Hanukkah!? does it have any relevance to Christians?

First, what is Hanukkah?

Well here is a super short summary.  Way back when, when Israel was ruled by another nation, that nation’s rulers decided to force Jews to follow their ways with, among other things, eating pork.  One Jewish man, and his sons, stood up and said, “No!”.  They succeeded in throwing off the oppressors for a while.  They regained control of the Temple in Jerusalem, sanctified it, and started worship there again.  There is a tradition about a miracle taking place for eight days during the Temple sanctification, and from that comes the eight days of Hanukkah.

Hanukkah is celebrating the restoration of the Temple back then (it’s really not about the defeat of the oppressing nation).

That’s its history.  But what about today?

I’ve heard many compare Hanukkah to Christmas.  That couldn’t be further from the truth.  Hanukkah is the antithesis of Christmas.  Hanukkah is about not assimilating into the world around us.  Christmas is, well, the opposite.

Hanukkah is a time to question our lives in view of removing anything that does not please our Lord and Savior, Yeshua (Jesus).

Hanukkah is about rededicating our lives to obeying our father, Yehovah (the LORD).  Even if we have to go against the crowd.  That man and his sons way back when stood up against both the oppressing nation and against their fellow Jews who were all for what the oppressor wanted.  Following God is not always (or not usually) going along with the crowd.  It may ‘cost’ something, such as giving up a tradition dear to us.

Here are a couple other tidbits about Hanukkah.

Hanukkah can truly be called a “Jewish Feast.”  The other feasts, Passover, Day of Atonement, Tabernacles, and even the Sabbath, are called by God, “His appointed times.”  (See beginning of Leviticus 23).  But Hanukkah was started by Jews to remember something good that happened: people turned back to following God as He wanted.

Yeshua (Jesus) likely observed Hanukkah.  In the book of John 10:22, we see Yeshua being at the Temple during the feast of dedication.  That’s another word for Hanukkah: feast of Dedication.

Hanukkah shows us another thing.  Yehovah (the LORD) leaves us the opportunity to make our own traditions and holidays, as long as they glorify Him, and don’t include the ways of the nations.

So, for the next week, be thinking about your life and your traditions.  Is there any place where something needs to be cleaned out and your life rededicated to God?  It’s supposed to be a joyous time, and it is a joy when we find that our God loves us so much that He will show us how to make our lives more pleasing to Him!

Shalom!   – Yosef

 

 

5 thoughts on “Hanukkah!? does it have any relevance to Christians?

  1. Even some Messianics (really religious ones who think “anything outside of Leviticus 23 is an evil abomination – even birthdays, thanksgiving, etc”) equate Hanukkah with Christmas, some calling it an “evil abomination”. Which couldn’t be further from the truth!

    • Yes, that is unfortunately quite true.
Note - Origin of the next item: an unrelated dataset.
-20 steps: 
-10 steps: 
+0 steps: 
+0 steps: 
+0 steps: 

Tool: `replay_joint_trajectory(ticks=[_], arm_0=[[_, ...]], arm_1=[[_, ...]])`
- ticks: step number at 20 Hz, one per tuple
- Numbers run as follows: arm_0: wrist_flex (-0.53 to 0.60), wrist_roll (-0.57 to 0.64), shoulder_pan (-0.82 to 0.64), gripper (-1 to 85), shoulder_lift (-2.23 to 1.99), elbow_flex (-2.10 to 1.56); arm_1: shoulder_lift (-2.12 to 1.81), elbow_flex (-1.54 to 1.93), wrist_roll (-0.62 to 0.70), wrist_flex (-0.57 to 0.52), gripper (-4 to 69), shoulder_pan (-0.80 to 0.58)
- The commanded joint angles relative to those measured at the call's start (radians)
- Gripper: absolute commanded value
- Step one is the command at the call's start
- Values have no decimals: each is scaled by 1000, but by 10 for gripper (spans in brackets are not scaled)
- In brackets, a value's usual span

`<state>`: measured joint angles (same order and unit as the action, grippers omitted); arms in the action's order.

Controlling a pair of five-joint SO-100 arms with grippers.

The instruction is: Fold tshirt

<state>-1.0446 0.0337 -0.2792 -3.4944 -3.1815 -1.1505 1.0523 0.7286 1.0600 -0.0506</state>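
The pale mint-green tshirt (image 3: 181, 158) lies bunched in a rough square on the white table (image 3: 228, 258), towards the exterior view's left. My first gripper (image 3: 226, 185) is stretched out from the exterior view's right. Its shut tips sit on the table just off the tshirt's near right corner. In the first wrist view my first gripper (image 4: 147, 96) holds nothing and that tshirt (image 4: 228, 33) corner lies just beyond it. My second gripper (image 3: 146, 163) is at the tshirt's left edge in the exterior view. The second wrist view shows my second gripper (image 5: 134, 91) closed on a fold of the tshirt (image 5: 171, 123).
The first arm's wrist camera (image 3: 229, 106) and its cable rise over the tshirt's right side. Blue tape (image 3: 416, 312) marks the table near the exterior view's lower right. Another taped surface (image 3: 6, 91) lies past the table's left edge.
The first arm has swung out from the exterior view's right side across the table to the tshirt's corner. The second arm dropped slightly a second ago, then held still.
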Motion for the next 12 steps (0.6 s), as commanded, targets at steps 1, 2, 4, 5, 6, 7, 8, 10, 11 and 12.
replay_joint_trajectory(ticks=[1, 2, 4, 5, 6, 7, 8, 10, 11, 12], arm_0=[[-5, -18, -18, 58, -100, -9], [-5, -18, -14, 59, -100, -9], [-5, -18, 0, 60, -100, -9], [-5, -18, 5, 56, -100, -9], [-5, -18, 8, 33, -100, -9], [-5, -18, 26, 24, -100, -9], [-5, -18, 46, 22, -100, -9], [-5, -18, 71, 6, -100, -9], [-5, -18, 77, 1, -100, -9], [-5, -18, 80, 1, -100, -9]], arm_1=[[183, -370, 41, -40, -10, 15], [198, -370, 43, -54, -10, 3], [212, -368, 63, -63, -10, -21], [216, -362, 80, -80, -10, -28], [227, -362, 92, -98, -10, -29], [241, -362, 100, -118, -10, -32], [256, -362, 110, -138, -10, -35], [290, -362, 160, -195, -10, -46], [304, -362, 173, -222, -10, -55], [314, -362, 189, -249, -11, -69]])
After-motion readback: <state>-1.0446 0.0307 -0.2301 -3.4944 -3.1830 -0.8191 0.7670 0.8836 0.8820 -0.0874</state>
Such attitudes are missing a wonderful truth about Yehovah (the LORD) and his word to us. And this truth is to be found in many places in scripture, including Leviticus 23. And the principle is that Yah leaves room for us to grow our own traditions around his feasts, and even make our own feasts (as long as our traditions and feasts do not go against His word). The book of Esther is another place where this is shown.

      Yet, on the other hand, within the last couple decades or so, Hanukkah has been “acquiring” many traditions that are not so good. So much so that it is often referred to as the “Jewish answer to Christmas.” That is a complete antitheses of what Hanukkah (and all of God’s word) is about. We need to return to God’s word and celebrate Hanukkah for what it is about: not assimilating the ways of other cultures into our worship of Yehovah (the LORD).

      And perhaps the call to drop Hanukkah is not so far fetched considering all of what has been added to it in the last few decades. However, with Hanukkah, at least there are good roots to return to. Not so with many other feasts, Jewish or Christian.

      Back to your comment. It points out a perfect application of the words of the apostle Paul in Romans 14, specifically verses 1 – 10. Whether we be those who hold only to what is in Leviticus 23, or we be of those who believe the inclusion of other special days is okay, we are to treat one another with respect and love as brothers and sisters in Yeshua (Jesus), and not judge one another.

      Shalom! – Yosef

    • A short, concise telling of the history can be found at: https://hebrew4christians.com/Holidays/Winter_Holidays/Chanukah/chanukah.html
      Or just google ‘Hanukkah’ or ‘Chanukah’ if you want a more Jewish perspective.

      As for a book, there are some books by well respected authors that talk of God’s feasts as well as Hanukkah. It depends on whether you want to read about it from a Jewish or a Christian perspective. Many years ago I read an excellent book by a Christian author regarding God’s feasts. I no longer have the book, but I think it was, “God’s Appointed Times” by Barney Kasdan. A search on Amazon or other book site for “God’s Feasts” or “The Lord’s Feasts” or “God’s Appointed Times” will come up with some good suggestions (and many not so good).